Return every line of the listing below, unchanged, from its first line to the line holding "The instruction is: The", that line included.
● ● ● ● ● ● ●
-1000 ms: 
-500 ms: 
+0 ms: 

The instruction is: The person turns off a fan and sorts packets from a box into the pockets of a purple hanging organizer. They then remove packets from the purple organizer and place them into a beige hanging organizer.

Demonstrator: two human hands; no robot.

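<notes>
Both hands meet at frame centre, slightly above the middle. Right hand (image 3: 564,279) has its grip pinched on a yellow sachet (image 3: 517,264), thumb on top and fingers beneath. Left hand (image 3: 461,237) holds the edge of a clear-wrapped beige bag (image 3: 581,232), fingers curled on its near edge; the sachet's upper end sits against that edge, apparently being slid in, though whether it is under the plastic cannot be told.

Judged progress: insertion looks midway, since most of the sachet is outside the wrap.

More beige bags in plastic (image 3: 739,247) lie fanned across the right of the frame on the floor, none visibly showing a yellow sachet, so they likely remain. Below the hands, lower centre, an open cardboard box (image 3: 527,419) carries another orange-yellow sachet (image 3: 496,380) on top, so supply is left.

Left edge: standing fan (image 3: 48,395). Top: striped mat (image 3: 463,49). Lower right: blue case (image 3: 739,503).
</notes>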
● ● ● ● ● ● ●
■ SOLVED PROBLEM:
-1000 ms: 
-500 ms: 
+0 ms: 

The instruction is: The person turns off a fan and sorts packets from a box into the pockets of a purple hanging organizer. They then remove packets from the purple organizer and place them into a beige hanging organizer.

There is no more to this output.